__Directions__
Write out exactly what each line says, starting with the first line below and ending on the one with "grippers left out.".

(Stored data entries)
=-=-=-=-=

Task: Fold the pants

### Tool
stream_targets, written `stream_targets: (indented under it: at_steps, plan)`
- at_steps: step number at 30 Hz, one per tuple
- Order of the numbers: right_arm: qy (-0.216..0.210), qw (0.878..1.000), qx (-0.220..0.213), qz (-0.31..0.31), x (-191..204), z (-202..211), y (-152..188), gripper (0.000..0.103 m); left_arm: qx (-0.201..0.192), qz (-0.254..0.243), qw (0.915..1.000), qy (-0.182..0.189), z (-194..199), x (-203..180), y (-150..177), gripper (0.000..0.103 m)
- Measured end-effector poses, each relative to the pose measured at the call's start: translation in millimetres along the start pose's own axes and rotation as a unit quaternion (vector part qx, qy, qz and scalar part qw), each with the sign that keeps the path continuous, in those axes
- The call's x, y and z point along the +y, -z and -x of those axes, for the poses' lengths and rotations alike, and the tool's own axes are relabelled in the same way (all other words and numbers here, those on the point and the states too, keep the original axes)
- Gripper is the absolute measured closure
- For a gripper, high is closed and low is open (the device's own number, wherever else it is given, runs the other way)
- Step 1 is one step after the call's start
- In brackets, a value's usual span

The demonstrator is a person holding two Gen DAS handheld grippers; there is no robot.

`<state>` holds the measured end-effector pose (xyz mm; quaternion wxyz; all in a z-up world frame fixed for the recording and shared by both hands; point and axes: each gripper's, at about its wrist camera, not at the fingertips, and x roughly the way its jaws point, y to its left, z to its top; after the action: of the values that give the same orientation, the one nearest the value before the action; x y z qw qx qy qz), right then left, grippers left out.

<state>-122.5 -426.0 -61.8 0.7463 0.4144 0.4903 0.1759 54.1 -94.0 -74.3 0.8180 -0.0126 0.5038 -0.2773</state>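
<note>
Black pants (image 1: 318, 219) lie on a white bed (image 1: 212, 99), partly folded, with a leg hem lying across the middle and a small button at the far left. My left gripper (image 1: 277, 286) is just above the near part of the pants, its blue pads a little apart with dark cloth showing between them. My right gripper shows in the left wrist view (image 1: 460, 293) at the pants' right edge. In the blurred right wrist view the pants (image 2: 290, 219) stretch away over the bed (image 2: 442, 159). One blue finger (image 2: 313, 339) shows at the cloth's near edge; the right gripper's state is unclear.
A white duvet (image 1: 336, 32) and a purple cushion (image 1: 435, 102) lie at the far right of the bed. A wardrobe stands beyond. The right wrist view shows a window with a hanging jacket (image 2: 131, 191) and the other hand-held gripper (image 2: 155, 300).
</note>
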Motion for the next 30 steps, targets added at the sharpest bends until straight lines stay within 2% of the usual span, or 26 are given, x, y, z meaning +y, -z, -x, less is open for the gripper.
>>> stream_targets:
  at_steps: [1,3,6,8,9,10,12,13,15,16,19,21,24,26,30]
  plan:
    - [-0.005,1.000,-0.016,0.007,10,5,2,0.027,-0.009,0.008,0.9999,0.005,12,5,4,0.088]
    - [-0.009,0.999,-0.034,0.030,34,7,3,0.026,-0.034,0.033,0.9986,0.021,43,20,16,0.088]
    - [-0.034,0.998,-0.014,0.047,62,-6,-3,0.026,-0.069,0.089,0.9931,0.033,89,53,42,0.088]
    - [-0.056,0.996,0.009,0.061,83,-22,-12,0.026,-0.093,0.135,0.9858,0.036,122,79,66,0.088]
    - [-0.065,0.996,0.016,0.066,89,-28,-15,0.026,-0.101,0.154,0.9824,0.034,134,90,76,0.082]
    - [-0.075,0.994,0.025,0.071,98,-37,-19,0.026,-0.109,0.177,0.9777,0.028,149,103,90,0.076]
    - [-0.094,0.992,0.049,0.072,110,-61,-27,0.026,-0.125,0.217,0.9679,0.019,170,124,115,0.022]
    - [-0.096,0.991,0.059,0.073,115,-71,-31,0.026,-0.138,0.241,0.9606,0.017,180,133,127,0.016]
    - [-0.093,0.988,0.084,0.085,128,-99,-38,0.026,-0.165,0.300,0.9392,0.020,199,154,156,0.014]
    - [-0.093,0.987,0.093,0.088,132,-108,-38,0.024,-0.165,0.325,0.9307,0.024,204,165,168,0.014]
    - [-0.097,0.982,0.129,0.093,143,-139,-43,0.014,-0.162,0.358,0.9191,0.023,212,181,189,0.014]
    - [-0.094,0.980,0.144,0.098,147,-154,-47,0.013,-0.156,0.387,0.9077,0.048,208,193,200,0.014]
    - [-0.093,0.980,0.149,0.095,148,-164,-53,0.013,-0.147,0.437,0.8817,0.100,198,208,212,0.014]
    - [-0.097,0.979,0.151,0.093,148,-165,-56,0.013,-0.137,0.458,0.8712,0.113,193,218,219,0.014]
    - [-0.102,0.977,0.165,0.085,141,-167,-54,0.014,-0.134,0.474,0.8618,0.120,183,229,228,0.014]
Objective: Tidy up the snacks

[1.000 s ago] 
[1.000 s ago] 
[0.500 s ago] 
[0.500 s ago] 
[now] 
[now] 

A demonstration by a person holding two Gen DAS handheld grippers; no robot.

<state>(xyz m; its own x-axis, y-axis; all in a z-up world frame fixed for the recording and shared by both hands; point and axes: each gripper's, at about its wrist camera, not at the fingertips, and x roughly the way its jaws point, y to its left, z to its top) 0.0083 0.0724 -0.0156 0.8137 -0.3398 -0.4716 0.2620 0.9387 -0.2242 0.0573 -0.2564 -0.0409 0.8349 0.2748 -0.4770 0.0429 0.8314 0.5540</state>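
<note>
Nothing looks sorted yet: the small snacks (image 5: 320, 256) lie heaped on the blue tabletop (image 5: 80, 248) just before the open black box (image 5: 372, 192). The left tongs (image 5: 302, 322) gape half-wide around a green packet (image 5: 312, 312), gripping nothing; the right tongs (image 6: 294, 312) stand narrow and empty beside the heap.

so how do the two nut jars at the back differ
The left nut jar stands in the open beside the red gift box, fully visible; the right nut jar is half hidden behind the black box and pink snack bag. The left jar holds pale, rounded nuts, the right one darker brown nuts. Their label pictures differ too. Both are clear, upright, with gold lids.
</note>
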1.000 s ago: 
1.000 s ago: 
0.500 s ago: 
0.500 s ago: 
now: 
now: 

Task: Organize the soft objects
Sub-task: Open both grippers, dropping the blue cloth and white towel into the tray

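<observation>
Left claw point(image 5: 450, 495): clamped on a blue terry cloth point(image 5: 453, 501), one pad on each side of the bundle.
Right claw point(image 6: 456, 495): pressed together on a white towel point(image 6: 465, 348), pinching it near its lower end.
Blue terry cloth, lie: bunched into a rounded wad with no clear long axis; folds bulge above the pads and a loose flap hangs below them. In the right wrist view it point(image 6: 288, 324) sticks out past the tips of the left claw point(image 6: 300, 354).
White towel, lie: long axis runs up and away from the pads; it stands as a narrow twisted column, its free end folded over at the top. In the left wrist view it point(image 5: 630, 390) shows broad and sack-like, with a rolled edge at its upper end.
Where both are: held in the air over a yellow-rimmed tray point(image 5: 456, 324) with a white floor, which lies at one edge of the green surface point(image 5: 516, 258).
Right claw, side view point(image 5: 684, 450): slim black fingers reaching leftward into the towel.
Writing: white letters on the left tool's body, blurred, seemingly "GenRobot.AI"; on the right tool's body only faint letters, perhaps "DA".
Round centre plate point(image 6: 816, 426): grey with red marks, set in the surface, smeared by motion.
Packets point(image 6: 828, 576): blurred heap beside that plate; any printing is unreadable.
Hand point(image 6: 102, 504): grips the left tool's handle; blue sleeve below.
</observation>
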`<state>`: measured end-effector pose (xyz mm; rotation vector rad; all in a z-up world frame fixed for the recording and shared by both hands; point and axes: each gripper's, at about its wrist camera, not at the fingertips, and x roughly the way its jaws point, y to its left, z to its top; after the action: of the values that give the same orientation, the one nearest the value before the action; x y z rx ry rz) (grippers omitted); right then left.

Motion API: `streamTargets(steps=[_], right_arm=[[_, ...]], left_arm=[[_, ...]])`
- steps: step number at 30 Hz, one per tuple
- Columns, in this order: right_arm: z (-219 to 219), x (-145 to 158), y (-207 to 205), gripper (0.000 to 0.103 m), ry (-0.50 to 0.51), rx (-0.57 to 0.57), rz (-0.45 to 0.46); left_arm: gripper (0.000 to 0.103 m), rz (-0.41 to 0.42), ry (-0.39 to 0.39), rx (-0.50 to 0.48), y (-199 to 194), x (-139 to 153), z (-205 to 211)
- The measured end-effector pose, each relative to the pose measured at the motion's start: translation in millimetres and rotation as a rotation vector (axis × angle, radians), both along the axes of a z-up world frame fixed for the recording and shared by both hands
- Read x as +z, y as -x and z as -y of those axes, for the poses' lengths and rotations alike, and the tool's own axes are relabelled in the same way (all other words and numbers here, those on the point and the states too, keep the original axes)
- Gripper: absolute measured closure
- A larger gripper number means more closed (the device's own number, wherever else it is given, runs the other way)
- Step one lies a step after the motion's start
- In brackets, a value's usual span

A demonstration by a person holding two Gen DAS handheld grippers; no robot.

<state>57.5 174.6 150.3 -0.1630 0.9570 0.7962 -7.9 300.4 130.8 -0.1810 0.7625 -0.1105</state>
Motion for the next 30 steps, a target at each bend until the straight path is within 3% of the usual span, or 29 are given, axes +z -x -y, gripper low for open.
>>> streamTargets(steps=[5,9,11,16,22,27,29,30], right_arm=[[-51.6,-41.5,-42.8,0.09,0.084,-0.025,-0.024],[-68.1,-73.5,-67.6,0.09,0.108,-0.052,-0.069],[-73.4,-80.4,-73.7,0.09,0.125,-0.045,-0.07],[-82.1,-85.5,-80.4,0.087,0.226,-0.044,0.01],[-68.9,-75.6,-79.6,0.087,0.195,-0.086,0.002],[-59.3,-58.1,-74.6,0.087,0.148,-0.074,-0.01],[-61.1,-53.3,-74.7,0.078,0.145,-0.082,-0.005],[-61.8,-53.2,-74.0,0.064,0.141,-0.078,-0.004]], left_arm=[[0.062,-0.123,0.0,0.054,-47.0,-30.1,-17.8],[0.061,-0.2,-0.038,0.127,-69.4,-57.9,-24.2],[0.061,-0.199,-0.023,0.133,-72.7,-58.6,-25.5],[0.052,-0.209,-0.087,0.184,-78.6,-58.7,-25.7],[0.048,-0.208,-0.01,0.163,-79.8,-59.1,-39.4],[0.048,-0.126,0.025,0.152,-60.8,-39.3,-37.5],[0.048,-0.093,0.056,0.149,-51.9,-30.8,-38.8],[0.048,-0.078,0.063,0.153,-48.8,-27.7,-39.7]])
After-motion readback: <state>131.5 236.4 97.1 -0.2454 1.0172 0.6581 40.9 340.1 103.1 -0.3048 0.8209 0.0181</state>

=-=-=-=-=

__Answer below__
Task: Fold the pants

### Tool
stream_targets, written `stream_targets: (indented under it: at_steps, plan)`
- at_steps: step number at 30 Hz, one per tuple
- Order of the numbers: right_arm: qy (-0.216..0.210), qw (0.878..1.000), qx (-0.220..0.213), qz (-0.31..0.31), x (-191..204), z (-202..211), y (-152..188), gripper (0.000..0.103 m); left_arm: qx (-0.201..0.192), qz (-0.254..0.243), qw (0.915..1.000), qy (-0.182..0.189), z (-194..199), x (-203..180), y (-150..177), gripper (0.000..0.103 m)
- Measured end-effector poses, each relative to the pose measured at the call's start: translation in millimetres along the start pose's own axes and rotation as a unit quaternion (vector part qx, qy, qz and scalar part qw), each with the sign that keeps the path continuous, in those axes
- The call's x, y and z point along the +y, -z and -x of those axes, for the poses' lengths and rotations alike, and the tool's own axes are relabelled in the same way (all other words and numbers here, those on the point and the states too, keep the original axes)
- Gripper is the absolute measured closure
- For a gripper, high is closed and low is open (the device's own number, wherever else it is given, runs the other way)
- Step 1 is one step after the call's start
- In brackets, a value's usual span

The demonstrator is a person holding two Gen DAS handheld grippers; there is no robot.

`<state>` holds the measured end-effector pose (xyz mm; quaternion wxyz; all in a z-up world frame fixed for the recording and shared by both hands; point and axes: each gripper's, at about its wrist camera, not at the fingertips, and x roughly the way its jaws point, y to its left, z to its top; after the action: of the values that give the same orientation, the one nearest the value before the action; x y z qw qx qy qz), right then left, grippers left out.

The exercise requires nothing more than what has been given.